Competing against streaming platforms and films, immersive theatre could be answer to attracting new audiences to venues. John Johnson explores the history of immersive theatre, its place in the present day, and how to approach it with your students
 Miranda Mac Letten in Punchdrunk's The Burnt City
Miranda Mac Letten in Punchdrunk's The Burnt City - Julian Abrams

By 2025 the immersive entertainment sector in the UK alone is projected to exceed £8bn, with a recent Mintel report stating that: ‘consumers seek out more experience-led activities.’ After many years of relying on Frantic Assembly, Brecht or Kneehigh when exploring devised theatre with my students, I find that I am increasingly turning to the work of companies such as Punchdrunk and the style of immersive theatre as a way of exciting the young performers that I work with. How did this way of working begin and how is it being explored by different theatre practitioners?

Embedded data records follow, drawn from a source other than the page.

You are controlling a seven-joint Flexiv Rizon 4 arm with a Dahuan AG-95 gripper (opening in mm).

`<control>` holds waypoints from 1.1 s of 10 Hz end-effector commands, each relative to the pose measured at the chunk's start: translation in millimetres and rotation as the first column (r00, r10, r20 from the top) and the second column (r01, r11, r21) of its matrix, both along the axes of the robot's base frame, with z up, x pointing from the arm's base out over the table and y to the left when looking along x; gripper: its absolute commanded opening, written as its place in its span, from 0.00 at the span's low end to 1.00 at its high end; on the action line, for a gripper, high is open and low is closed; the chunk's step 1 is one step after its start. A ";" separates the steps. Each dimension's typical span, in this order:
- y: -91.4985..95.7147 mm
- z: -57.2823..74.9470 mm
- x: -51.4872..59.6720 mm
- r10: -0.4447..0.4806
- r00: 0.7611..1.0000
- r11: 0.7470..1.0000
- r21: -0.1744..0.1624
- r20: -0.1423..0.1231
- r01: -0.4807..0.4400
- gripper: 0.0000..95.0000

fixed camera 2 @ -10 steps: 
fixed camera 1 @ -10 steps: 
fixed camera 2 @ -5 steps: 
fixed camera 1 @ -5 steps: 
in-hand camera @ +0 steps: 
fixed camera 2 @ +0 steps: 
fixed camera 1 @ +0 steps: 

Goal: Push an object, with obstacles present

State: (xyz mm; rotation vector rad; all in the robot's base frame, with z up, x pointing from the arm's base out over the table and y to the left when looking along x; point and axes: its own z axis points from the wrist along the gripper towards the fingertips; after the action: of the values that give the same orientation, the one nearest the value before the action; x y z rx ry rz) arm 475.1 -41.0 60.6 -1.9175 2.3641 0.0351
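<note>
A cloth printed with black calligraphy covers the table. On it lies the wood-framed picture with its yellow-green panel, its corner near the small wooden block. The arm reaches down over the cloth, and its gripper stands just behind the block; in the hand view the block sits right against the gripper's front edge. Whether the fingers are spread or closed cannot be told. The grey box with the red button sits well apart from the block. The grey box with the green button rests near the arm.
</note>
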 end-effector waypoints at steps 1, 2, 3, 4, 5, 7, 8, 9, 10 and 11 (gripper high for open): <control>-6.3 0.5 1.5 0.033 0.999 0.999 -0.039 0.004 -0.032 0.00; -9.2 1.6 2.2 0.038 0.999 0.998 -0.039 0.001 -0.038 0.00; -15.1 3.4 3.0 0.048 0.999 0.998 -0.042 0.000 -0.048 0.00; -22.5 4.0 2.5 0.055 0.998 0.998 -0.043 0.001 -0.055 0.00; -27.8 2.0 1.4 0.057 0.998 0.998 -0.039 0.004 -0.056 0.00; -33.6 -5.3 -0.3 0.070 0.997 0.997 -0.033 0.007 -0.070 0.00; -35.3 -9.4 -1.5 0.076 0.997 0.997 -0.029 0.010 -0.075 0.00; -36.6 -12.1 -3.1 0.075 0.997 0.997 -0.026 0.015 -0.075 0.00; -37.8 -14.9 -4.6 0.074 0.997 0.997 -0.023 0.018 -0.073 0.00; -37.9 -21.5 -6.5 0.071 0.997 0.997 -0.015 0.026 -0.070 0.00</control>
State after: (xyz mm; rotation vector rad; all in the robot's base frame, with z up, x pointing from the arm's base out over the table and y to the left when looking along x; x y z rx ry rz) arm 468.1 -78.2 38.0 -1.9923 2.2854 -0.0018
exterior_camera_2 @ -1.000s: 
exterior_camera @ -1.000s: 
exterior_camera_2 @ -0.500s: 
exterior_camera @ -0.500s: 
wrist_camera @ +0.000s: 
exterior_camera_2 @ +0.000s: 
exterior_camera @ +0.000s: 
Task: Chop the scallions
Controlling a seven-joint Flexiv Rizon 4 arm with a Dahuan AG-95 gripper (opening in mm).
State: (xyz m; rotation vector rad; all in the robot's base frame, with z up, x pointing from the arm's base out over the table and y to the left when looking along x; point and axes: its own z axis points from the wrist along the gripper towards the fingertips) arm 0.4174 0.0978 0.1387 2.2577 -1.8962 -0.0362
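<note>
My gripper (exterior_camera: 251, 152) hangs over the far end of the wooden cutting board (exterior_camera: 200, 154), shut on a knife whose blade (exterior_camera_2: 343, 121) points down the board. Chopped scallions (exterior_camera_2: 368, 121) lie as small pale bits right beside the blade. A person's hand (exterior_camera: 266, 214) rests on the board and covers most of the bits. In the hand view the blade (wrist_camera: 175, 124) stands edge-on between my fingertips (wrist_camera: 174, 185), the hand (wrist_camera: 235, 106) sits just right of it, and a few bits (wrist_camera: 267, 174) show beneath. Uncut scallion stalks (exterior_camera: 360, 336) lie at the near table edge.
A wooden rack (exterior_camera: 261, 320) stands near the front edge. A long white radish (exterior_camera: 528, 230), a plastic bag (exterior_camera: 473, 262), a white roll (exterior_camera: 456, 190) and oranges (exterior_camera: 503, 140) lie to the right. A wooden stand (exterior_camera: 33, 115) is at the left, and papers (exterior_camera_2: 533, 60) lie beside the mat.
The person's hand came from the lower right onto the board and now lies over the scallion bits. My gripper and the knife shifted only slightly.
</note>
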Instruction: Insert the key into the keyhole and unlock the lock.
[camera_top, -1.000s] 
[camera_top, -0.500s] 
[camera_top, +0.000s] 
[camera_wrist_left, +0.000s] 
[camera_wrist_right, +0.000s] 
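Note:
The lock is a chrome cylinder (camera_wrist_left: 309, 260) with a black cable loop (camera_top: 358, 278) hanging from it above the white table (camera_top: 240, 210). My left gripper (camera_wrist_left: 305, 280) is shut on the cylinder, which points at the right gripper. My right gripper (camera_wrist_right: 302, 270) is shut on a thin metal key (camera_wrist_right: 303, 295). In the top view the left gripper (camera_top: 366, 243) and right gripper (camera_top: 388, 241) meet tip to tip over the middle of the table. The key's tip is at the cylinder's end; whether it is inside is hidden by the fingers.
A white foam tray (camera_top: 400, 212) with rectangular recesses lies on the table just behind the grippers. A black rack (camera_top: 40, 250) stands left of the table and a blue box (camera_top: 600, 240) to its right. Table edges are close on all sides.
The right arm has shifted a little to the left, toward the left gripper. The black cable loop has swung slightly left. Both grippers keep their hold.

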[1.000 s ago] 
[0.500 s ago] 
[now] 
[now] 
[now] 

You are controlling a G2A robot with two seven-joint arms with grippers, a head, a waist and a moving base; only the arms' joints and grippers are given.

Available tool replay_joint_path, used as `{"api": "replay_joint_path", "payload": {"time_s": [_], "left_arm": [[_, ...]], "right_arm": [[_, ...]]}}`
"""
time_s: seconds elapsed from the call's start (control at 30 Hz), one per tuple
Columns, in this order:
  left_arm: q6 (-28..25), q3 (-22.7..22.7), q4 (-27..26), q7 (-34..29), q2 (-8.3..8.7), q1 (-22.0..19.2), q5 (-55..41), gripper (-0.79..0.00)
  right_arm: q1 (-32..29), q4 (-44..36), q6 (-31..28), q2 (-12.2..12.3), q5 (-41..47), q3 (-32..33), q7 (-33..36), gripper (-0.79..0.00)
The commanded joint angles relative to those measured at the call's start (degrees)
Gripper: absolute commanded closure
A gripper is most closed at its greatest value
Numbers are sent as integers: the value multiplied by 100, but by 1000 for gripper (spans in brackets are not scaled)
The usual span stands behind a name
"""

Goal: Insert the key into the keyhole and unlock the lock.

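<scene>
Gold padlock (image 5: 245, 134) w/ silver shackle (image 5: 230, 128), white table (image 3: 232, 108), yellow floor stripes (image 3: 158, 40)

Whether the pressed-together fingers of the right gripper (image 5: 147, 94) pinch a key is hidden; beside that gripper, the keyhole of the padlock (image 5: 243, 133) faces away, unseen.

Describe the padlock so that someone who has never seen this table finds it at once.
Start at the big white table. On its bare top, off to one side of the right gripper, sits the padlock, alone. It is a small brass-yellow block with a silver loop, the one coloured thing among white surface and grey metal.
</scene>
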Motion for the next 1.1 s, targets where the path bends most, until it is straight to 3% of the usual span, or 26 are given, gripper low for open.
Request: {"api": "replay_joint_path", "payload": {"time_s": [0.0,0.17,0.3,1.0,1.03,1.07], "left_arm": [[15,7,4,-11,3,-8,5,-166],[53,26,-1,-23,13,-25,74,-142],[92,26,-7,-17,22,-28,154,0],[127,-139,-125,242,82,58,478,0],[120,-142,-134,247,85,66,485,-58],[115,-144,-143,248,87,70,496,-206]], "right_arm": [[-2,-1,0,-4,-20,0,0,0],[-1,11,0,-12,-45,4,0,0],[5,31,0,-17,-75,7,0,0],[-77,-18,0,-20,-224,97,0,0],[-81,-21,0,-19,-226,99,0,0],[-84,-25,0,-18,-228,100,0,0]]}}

Immersive theatre originates from a 19th-century tradition associated with pantomime where a leader would put out a call and the audience would respond. As the artform has developed we have seen audiences becoming involved in shaping the plot, as in 1985's Tony Award-winning Best Musical, The Mystery of Edwin Drood, where the audience voted on who killed Edwin, resulting in one of seven possible endings. The performance art movement and Augusto Boal's Theatre of the Oppressed have also influenced the style, whereby the barrier between actor and spectator is regularly broken down or non-existent.